Verbatim repeat, images excluded. Give each entry again as written.

____ DATA EXCERPTS

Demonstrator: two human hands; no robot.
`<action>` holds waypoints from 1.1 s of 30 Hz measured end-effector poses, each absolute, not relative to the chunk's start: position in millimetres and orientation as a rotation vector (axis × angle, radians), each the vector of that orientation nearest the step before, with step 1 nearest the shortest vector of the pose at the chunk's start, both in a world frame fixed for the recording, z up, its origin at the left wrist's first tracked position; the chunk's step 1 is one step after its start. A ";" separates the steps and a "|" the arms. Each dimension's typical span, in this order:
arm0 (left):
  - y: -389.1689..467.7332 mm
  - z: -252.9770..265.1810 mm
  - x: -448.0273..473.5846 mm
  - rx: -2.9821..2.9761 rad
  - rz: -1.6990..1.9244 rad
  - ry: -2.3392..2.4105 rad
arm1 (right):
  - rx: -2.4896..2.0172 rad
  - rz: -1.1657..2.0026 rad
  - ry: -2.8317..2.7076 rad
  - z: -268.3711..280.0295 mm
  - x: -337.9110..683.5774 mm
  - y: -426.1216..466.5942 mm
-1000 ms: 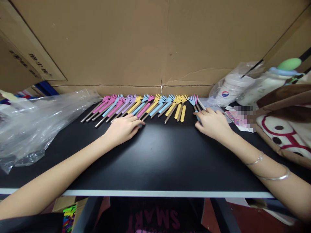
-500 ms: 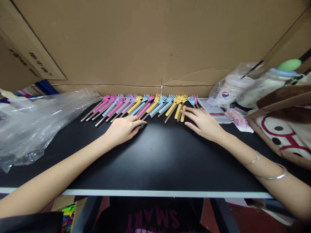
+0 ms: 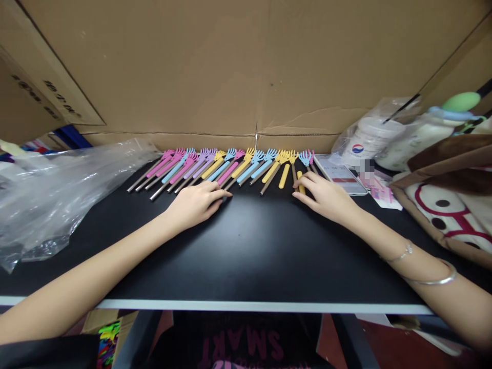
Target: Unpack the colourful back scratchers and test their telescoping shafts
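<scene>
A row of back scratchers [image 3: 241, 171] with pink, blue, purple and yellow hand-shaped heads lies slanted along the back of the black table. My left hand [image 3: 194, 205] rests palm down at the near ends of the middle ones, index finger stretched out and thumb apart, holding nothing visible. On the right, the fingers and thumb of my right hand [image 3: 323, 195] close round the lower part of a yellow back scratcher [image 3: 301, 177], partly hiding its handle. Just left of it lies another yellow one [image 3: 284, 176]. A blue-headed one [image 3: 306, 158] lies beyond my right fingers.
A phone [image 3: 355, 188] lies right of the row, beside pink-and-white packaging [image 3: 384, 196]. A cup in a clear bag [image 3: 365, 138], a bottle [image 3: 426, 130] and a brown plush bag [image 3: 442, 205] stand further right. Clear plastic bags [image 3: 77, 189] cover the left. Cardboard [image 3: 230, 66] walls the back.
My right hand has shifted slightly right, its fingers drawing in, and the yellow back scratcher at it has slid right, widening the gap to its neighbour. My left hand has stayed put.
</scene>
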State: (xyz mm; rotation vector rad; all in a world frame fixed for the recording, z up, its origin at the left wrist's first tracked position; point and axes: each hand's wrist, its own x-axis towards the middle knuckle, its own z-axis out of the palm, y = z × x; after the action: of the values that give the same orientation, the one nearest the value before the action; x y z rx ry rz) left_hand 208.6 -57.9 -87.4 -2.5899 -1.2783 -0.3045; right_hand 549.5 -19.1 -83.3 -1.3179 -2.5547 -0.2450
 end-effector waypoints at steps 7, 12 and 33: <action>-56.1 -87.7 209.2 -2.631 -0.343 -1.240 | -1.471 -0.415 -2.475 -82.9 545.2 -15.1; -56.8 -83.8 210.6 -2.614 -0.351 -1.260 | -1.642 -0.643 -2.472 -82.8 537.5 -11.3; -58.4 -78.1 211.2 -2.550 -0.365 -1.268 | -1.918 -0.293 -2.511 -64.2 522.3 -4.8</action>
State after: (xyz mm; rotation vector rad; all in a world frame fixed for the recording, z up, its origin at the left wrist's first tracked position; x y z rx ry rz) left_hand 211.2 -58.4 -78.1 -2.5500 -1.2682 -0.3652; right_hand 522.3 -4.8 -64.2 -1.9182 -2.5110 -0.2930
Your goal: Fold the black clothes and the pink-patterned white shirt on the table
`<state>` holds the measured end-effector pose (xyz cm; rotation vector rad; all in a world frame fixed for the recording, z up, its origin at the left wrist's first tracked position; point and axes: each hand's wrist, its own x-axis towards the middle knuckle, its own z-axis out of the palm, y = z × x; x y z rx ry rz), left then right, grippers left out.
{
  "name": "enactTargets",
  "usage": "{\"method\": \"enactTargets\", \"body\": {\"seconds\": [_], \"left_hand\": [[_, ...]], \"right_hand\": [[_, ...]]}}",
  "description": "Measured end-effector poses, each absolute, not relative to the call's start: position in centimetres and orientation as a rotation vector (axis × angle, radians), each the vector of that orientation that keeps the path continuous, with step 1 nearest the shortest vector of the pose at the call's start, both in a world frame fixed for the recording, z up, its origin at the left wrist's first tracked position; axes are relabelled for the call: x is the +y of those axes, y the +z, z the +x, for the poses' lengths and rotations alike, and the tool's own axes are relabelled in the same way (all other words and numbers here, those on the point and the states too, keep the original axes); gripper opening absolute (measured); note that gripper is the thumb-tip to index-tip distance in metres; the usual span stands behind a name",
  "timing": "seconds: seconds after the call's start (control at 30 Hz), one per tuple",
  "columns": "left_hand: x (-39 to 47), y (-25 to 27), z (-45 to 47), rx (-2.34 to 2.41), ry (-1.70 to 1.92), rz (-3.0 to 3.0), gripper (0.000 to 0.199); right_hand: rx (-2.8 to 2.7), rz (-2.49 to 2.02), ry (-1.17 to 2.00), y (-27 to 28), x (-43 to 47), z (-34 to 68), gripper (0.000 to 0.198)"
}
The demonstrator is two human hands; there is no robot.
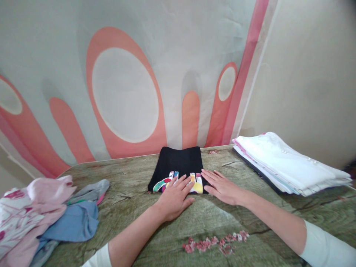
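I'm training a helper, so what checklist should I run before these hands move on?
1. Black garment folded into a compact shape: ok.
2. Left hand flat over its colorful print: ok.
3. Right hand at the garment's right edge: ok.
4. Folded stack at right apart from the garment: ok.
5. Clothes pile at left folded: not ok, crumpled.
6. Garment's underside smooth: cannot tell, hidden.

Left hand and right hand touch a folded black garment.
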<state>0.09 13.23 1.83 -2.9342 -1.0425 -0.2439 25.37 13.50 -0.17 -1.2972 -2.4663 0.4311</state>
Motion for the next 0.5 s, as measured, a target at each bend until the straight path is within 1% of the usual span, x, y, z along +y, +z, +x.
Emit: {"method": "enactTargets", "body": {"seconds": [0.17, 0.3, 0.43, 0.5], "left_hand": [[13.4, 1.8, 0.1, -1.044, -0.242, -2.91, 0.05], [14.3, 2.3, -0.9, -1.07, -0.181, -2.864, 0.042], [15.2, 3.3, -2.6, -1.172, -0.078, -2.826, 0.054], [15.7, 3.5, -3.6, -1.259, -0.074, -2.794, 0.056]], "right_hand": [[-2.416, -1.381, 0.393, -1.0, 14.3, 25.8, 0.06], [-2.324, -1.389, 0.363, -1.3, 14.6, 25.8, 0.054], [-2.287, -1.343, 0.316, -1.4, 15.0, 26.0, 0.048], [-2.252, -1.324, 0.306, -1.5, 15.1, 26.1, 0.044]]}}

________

▶ **YOUR RESPONSE**:
Demonstrator: two human hands; no robot.
`<action>` holds waypoints from 1.1 s of 30 Hz measured end-effector poses, each absolute, not relative to the chunk's start: position in millimetres and orientation as a rotation vector (axis × angle, radians), each the vector of that orientation nearest the step before, with step 1 nearest the shortest vector of the pose at the chunk's start, both in a world frame fixed for the recording, z up, its origin at the left wrist's first tracked position; the chunk's step 1 is one step after its start. A ";" separates the steps and a "|" the arms. Each dimension's typical span, in this order:
arm0 (left):
  - y: -389.1689..467.7332 mm
  - z: -252.9770..265.1810 mm
  - x: -448.0273..473.5846 mm
  - rx: -2.9821..2.9761 rad
  - rz: -1.6990..1.9244 rad
  - ry: -2.3392..2.4105 rad
arm1 (right):
  - rx: -2.4896..2.0172 rad
  - rz: -1.1657..2.0026 rad
  - ry: -2.8317..2.7076 rad
  - z: -268.3711..280.0295 mm
  - x: -337.9110..683.5774 mm
  - y: -426.1216..466.5942 mm
-1000 ms: 
-500 ms: 
+0 ms: 
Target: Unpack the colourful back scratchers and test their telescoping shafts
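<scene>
A row of back scratchers [image 3: 241, 171] with pink, blue, purple and yellow hand-shaped heads lies slanted along the back of the black table. My left hand [image 3: 194, 205] rests palm down at the near ends of the middle ones, index finger stretched out and thumb apart, holding nothing visible. On the right, the fingers and thumb of my right hand [image 3: 323, 195] close round the lower part of a yellow back scratcher [image 3: 301, 177], partly hiding its handle. Just left of it lies another yellow one [image 3: 284, 176]. A blue-headed one [image 3: 306, 158] lies beyond my right fingers.
A phone [image 3: 355, 188] lies right of the row, beside pink-and-white packaging [image 3: 384, 196]. A cup in a clear bag [image 3: 365, 138], a bottle [image 3: 426, 130] and a brown plush bag [image 3: 442, 205] stand further right. Clear plastic bags [image 3: 77, 189] cover the left. Cardboard [image 3: 230, 66] walls the back.
My right hand has shifted slightly right, its fingers drawing in, and the yellow back scratcher at it has slid right, widening the gap to its neighbour. My left hand has stayed put.
</scene>
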State: (xyz mm; rotation vector rad; all in a world frame fixed for the recording, z up, its origin at the left wrist's first tracked position; point and axes: each hand's wrist, its own x-axis towards the middle knuckle, its own z-axis out of the palm, y = z × x; after the action: of the values that give the same orientation, the one nearest the value before the action; x y z rx ry rz) left_hand 208.6 -57.9 -87.4 -2.5899 -1.2783 -0.3045; right_hand 549.5 -19.1 -83.3 -1.3179 -2.5547 -0.2450
 end-effector waypoints at steps 7, 12 and 33: <action>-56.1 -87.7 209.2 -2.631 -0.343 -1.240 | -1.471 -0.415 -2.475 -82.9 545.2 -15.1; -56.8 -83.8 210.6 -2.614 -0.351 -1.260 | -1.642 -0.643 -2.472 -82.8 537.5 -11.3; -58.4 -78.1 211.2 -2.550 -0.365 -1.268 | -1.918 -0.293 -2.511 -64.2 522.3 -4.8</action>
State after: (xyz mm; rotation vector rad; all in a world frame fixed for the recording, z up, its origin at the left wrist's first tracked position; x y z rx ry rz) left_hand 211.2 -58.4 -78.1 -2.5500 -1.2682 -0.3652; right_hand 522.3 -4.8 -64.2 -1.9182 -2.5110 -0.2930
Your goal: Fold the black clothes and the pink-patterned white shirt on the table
`<state>` holds the measured end-effector pose (xyz cm; rotation vector rad; all in a world frame fixed for the recording, z up, its origin at the left wrist's first tracked position; point and axes: each hand's wrist, its own x-axis towards the middle knuckle, its own z-axis out of the palm, y = z × x; x y z rx ry rz), left then right, grippers left out.
{
  "name": "enactTargets",
  "usage": "{\"method\": \"enactTargets\", \"body\": {\"seconds\": [_], \"left_hand\": [[_, ...]], \"right_hand\": [[_, ...]]}}",
  "description": "Measured end-effector poses, each absolute, not relative to the call's start: position in centimetres and orientation as a rotation vector (axis × angle, radians), each the vector of that orientation that keeps the path continuous, with step 1 nearest the shortest vector of the pose at the call's start, both in a world frame fixed for the recording, z up, its origin at the left wrist's first tracked position; axes are relabelled for the call: x is the +y of those axes, y the +z, z the +x, for the poses' lengths and rotations alike, and the tool's own axes are relabelled in the same way (all other words and numbers here, those on the point and the states too, keep the original axes); gripper opening absolute (measured); note that gripper is the thumb-tip to index-tip distance in metres; the usual span stands behind a name",
  "timing": "seconds: seconds after the call's start (control at 30 Hz), one per tuple",
  "columns": "left_hand: x (-39 to 47), y (-25 to 27), z (-45 to 47), rx (-2.34 to 2.41), ry (-1.70 to 1.92), rz (-3.0 to 3.0), gripper (0.000 to 0.199); right_hand: rx (-2.8 to 2.7), rz (-2.49 to 2.02), ry (-1.17 to 2.00), y (-27 to 28), x (-43 to 47), z (-34 to 68), gripper (0.000 to 0.198)"
}
The demonstrator is two human hands; there is no robot.
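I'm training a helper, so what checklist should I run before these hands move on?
1. Black garment folded into a compact shape: ok.
2. Left hand flat over its colorful print: ok.
3. Right hand at the garment's right edge: ok.
4. Folded stack at right apart from the garment: ok.
5. Clothes pile at left folded: not ok, crumpled.
6. Garment's underside smooth: cannot tell, hidden.

Left hand and right hand touch a folded black garment.
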<state>0.09 13.23 1.83 -2.9342 -1.0425 -0.2439 25.37 13.50 -0.17 -1.2972 -2.4663 0.4311</state>
Motion for the next 0.5 s, as measured, a target at each bend until the straight path is within 1% of the usual span, x, y, z along +y, +z, +x.
Emit: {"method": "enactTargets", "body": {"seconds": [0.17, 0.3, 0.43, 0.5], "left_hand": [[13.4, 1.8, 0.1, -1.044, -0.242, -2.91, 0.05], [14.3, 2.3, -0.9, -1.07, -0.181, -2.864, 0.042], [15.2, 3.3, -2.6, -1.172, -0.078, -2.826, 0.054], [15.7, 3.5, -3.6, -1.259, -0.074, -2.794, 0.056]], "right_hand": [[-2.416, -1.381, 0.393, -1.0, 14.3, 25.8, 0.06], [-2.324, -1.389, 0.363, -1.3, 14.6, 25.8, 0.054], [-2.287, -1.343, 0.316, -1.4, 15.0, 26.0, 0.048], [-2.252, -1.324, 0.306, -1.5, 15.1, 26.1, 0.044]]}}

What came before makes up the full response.